The findings of Experiment 2 suggest that there is a relationship between an individual’s baseline level of motor performance and their ability to learn a novel sequence. When Older and Younger participants used their non-preferred hand to complete the task, we found reduced quality of movements (i.e. longer trajectories and slower movements, during training), and poorer learning (i.e. moves recalled at a slower pace at test, and for the young at least fewer items recalled). This suggests that reduced motor performance can directly inhibit motor sequence learning, over and above the influences of cognitive capacity. An alternative explanation for our results, however, is that learning may be influenced at a neurological level by hemispheric specialisation.
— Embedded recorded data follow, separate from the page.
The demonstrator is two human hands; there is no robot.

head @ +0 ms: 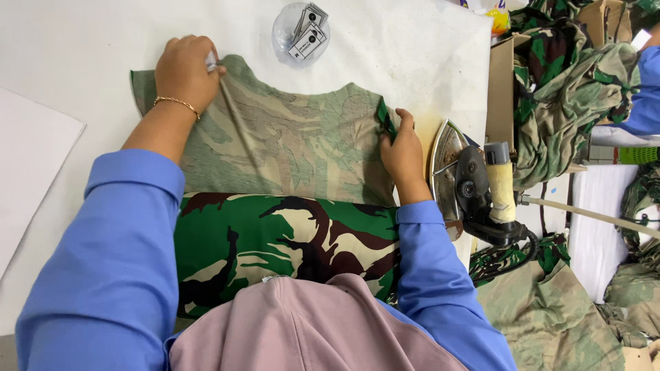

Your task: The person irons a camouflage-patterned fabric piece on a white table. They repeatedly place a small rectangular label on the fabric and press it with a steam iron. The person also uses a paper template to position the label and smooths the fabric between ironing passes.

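Note:
A camouflage fabric piece (295,144) lies on the white pressing table (82,62), pale wrong side up at the far part, dark green and brown print nearer me. My left hand (185,69) is closed at the cloth's upper left corner, pinching a small white piece against the fabric edge; a gold bracelet is on its wrist. My right hand (402,154) pinches the folded right edge of the fabric, where a dark green strip (385,120) is turned up. Both arms wear blue sleeves.
A steam iron (474,185) rests on its side just right of my right hand, its hose running right. A clear round container (300,31) with small tags sits beyond the cloth. A cardboard box and heaps of camouflage cloth (570,89) fill the right. A white sheet (27,165) lies left.

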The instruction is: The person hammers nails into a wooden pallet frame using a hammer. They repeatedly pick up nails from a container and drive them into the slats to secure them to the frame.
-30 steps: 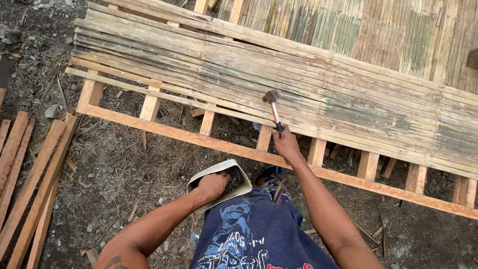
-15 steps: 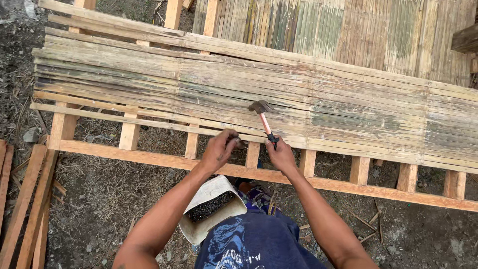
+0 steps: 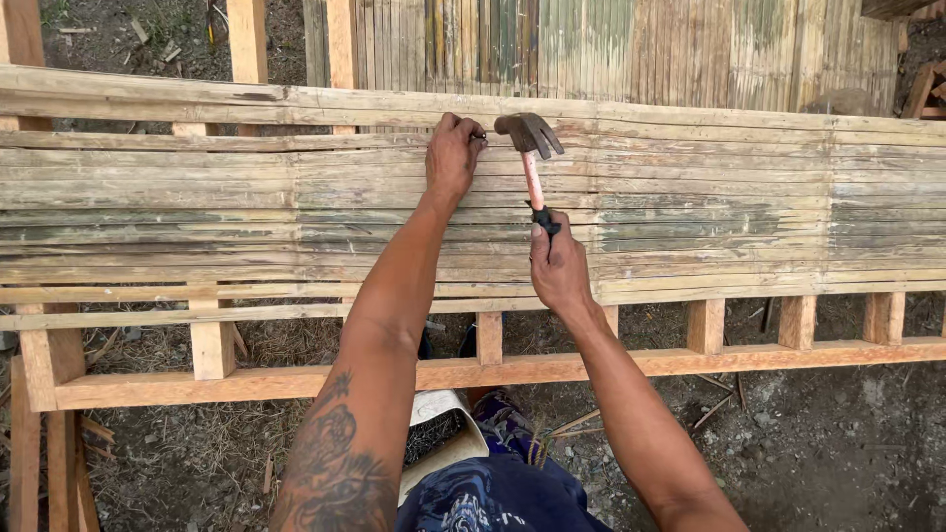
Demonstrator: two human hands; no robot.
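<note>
My left hand [image 3: 452, 155] rests on the flattened bamboo slats [image 3: 246, 212], pinching a small nail [image 3: 480, 135] upright near the far edge. Just right of it, my right hand [image 3: 559, 266] grips the pinkish handle of a claw hammer [image 3: 529, 148], whose metal head hangs close beside the nail. The slats lie across an orange-brown wooden frame [image 3: 493, 372] with cross rungs.
A white container [image 3: 445, 433] sits on the ground by my knees, under the frame's near rail. Loose timber strips [image 3: 39, 463] lie at the left. A bamboo panel [image 3: 611, 44] stands behind, on dirt ground strewn with straw.
Both hands moved from the frame's near edge farther up onto the slats. The left hand left the white container and now holds a nail; the hammer head has come beside it.
</note>
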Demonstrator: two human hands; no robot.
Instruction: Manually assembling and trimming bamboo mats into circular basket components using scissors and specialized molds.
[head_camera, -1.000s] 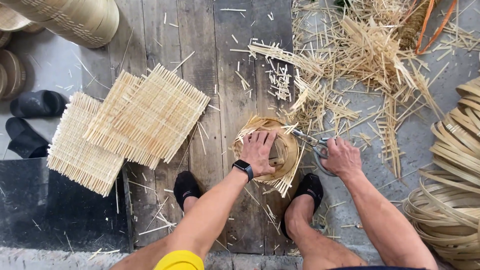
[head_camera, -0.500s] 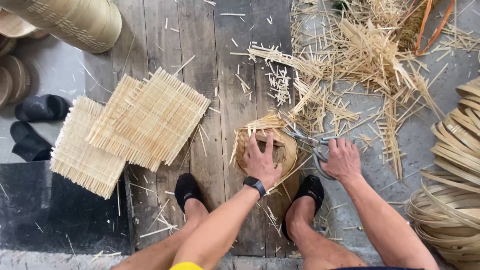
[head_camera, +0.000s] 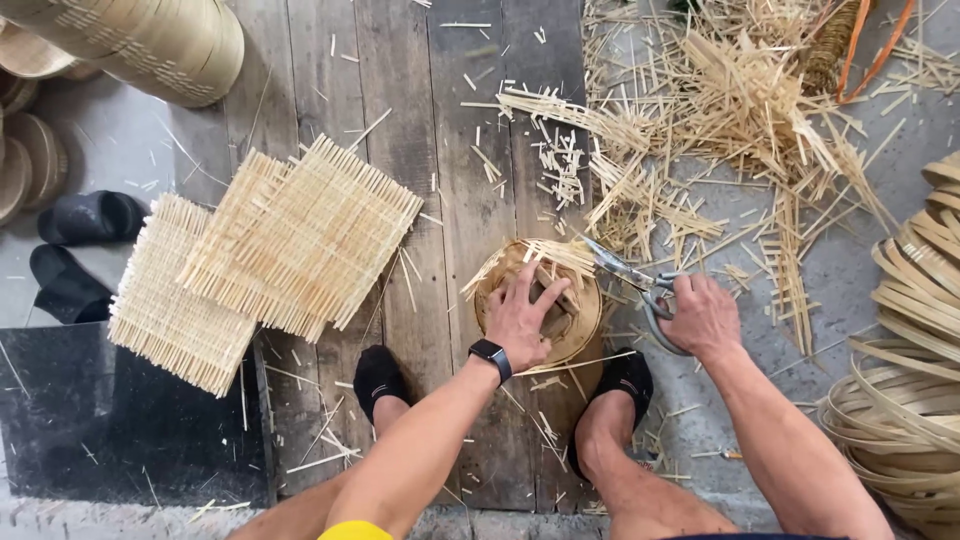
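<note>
Woven bamboo basket (head_camera: 575, 310) — left hand (head_camera: 522, 318) has slid lower, fingers spread flat pinning it; right hand (head_camera: 703, 317), clenched on scissors (head_camera: 630, 275), now trimming the rim's splints — edge partly cut.

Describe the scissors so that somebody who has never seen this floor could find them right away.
Start at the dark wooden planks running down the middle, then find the small round woven basket between the person's feet. The scissors reach in from its right edge, gripped by the right hand. They are the only grey metal thing among pale straw-coloured strips.
</note>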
According to hemispheric specialisation theory , the left side of the brain is predominant in analytical skills such as tasks that involve breaking down problems into parts, reasoning, and logical thinking–the hemisphere said to possess “sequential, analytic, time-dependent mechanisms” . In contrast, the right hemisphere is said to specialise in subjective functions such as intuition, creativity and emotion [59–60]. It might therefore be argued that because participants in Experiment 2 were right-handed, and the contralateral side of the brain that controls right-side movement specialises in skills that are vital for motor sequence learning, participants could have been at an advantage when completing the task with their preferred hand. There are hence two alternative plausible explanations for the finding of reduced motor sequence learning in the non-preferred hand; (i) participants were able to learn more of the sequence when using the hand that is controlled by the left hemisphere because it specialises in the processes involved in motor sequence learning; or (ii) a poor baseline level of motor performance inhibits motor sequence learning.